Si ces oeuvres d’un autre âge seront à terme numérisées, leur restauration passe d’abord par un véritable travail de fourmi, à la main.

« Il y a beaucoup de réparations à la main sur les copies originales », explique Kieron Webb, responsable de la conservation des films.

« On utilise du ruban adhésif pour s’assurer que les films peuvent passer dans les machines de nettoyage, mais aussi au scanner », ajoute-t-il.

Pour « Shiraz: A Romance of India », l’équipe est parvenue à coupler, sur ordinateur, le négatif original du film et une copie faite des décennies plus tard pour obtenir un meilleur résultat, et restaurer ainsi des dizaines de milliers d’images.

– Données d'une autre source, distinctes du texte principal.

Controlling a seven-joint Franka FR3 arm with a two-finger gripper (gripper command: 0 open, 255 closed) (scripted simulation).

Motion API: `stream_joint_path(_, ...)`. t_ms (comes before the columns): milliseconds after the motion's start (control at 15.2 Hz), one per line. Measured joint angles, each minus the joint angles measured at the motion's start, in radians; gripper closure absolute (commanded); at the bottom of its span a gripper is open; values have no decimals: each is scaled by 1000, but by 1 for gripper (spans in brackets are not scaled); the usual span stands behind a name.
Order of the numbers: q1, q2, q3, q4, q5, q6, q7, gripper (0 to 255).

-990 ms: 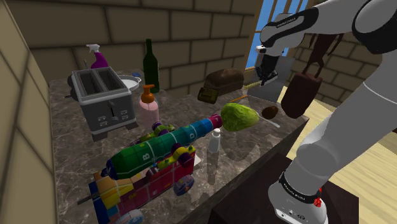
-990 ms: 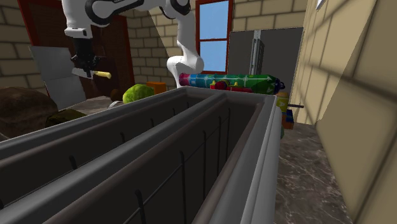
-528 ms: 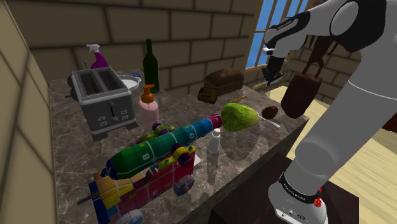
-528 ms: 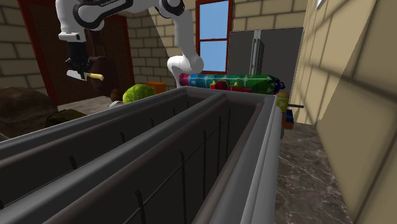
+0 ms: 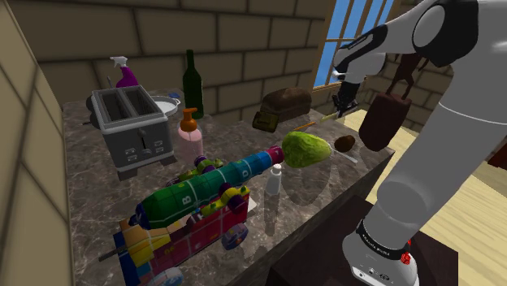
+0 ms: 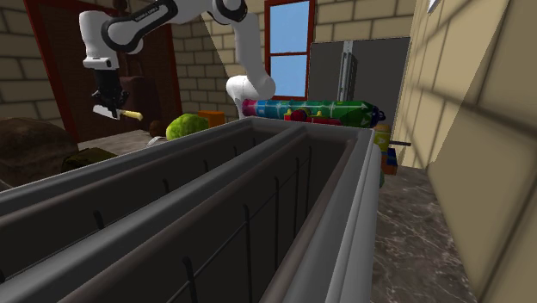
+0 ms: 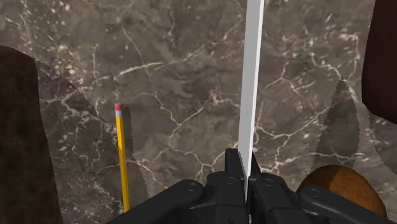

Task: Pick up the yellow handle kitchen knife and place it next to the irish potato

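We have the knife [image 7: 252, 83] clasped in the hand [image 7: 245, 182]. The two fingers are pinched tight on it, the pale blade runs out edge-on ahead of them, and in the second exterior view the yellow handle [image 6: 131, 113] juts sideways from the hand [image 6: 108, 107]. The knife hangs in the air above the marbled desk [image 5: 89, 195], touching nothing else.

In the shoulder view the hand [image 5: 343, 101] hovers with the brown potato [image 5: 344, 144] at about 6 o'clock from it. A leafy green head [image 5: 305, 149] lies at the potato's 9 o'clock and a dark brown object [image 5: 382, 120] at its 1 o'clock. From the wrist, the potato [image 7: 340, 186] peeks out just beside one finger, and a yellow pencil [image 7: 120, 159] lies on the desk on the other side.

We judge this to be the carry-and-lower step. To do it well we should:
- come down slowly over the bare marble between the pencil and the potato
- keep the blade off the potato
- let go only once the knife bears on the desk, since an edge-on blade may topple when freed.
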Motion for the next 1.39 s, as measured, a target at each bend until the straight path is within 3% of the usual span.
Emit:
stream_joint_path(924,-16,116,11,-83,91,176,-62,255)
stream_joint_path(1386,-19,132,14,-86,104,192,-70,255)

Au final, ces centaines d’heures de travail permettent d’éliminer les « rayures » et « saletés » héritées des vieilles bobines, tout en améliorant la « stabilité » et la lumière des images, souligne Kieron Webb.

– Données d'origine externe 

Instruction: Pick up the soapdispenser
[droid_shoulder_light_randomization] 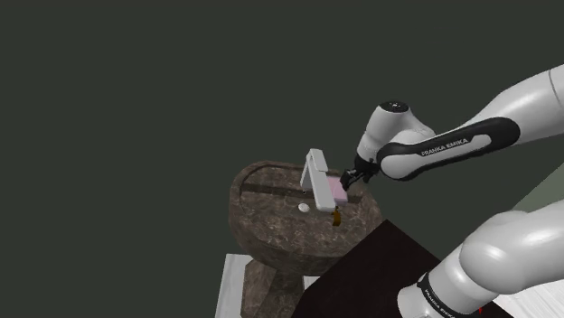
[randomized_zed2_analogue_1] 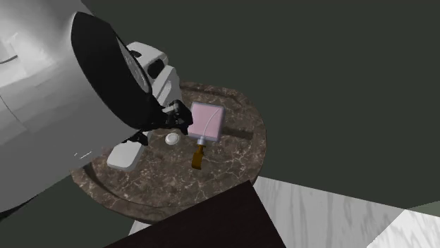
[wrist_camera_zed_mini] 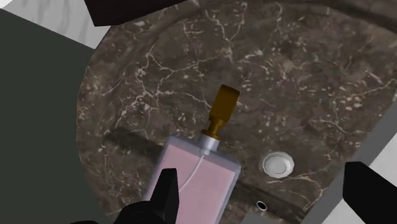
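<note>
**Arm.** White with dark joints. White lettering (droid_shoulder_light_randomization: 445, 144) on the black forearm band reads "FRANKA EMIKA" in the shoulder view. The arm rises from the stand (droid_shoulder_light_randomization: 361, 271), a dark box at that view's lower right, and stretches up and left over the sink.

**Gripper** (droid_shoulder_light_randomization: 354, 174). All black, with two fingers (wrist_camera_zed_mini: 167, 191) spread wide and holding nothing. It hangs just above the soap dispenser. In the wrist view one finger overlaps the edge of the bottle's body. The other stands well apart, beyond the drain. Whether the first finger touches the bottle cannot be told.

**Soap dispenser** (wrist_camera_zed_mini: 197, 181). A flat rectangular bottle of see-through pink with a thin white tube inside. It has a silver collar and a brown pump head (wrist_camera_zed_mini: 224, 108). It lies on its side in the sink, just right of the faucet in the shoulder view. The body rests across the groove near the rim and the pump head points into the basin.

**Sink** (randomized_zed2_analogue_1: 240, 169). A round bowl of dark brown stone with white veins, on a pedestal (droid_shoulder_light_randomization: 271, 289) of the same stone.

**Drain** (wrist_camera_zed_mini: 278, 164). A small white disc in the basin, near the pump head. In the second exterior view it lies between the bottle and the faucet's spout.

**Faucet** (droid_shoulder_light_randomization: 316, 172). White and angular, standing at the sink's far rim.

**Surroundings.** A pale veined floor (randomized_zed2_analogue_1: 331, 211) lies below the sink, with a dark grey-green wall (droid_shoulder_light_randomization: 136, 90) behind.
</note>
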Controlling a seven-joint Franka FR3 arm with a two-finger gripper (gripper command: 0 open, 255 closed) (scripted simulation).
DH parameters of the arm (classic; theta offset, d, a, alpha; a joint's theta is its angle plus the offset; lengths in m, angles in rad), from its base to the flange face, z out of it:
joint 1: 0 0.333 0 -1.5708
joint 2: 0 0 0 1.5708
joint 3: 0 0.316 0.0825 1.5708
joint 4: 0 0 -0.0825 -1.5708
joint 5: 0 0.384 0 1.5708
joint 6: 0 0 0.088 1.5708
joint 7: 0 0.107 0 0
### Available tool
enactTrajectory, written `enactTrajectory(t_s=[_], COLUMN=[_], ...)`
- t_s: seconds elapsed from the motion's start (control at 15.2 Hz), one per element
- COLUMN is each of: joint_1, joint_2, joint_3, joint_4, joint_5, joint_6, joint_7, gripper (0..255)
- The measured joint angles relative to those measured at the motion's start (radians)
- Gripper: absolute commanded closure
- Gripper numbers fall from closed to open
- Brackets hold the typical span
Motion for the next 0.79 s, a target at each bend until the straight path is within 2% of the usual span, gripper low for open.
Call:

Successeurs du procédé photochimique, les outils numériques démultiplient les possibilités de restauration, mais ne sont pas exempts de défaut. « A partir du moment où vous améliorez la netteté de l’image, vous en accentuez les détails – mais aussi les imperfections », note Ben Thompson, chargé du rendu des images.

Registre du XXe siècle

Véritable caverne d’Ali Baba de l’histoire du cinéma, le BFI possède des trésors remontant aux années 1890, souvent plus courts et plus commodes à restaurer que les longs métrages.

« Certains d’entre eux ne durent qu’une minute », dit Bryony Dixon.

Mais pour les oeuvres « des années 1920 », la restauration « devient beaucoup plus compliquée: les films sont plus longs, ils ont leur propre construction, ce qui veut dire que s’il en manque une partie, il faut en quelque sorte compenser pour que cela reste compréhensible ».

A ces difficultés s’ajoute régulièrement l’absence de documents indiquant la vitesse à laquelle les films doivent être projetés.

Entreprise coûteuse et complexe, les travaux de restauration menés au BFI dépendent de fonds publics, de donateurs privés et des recettes de billetterie.

Mais le jeu en vaut la chandelle pour ces archéologies du cinéma, qui ne cessent de vanter la valeur culturelle de ces films offrant un accès unique à des lieux et atmosphères aujourd’hui disparus.

« C’est comme un incroyable registre du XXe siècle », estime Bryony Dixon. « Pour ceux qui prennent le temps de les regarder, c’est une véritable expérience ».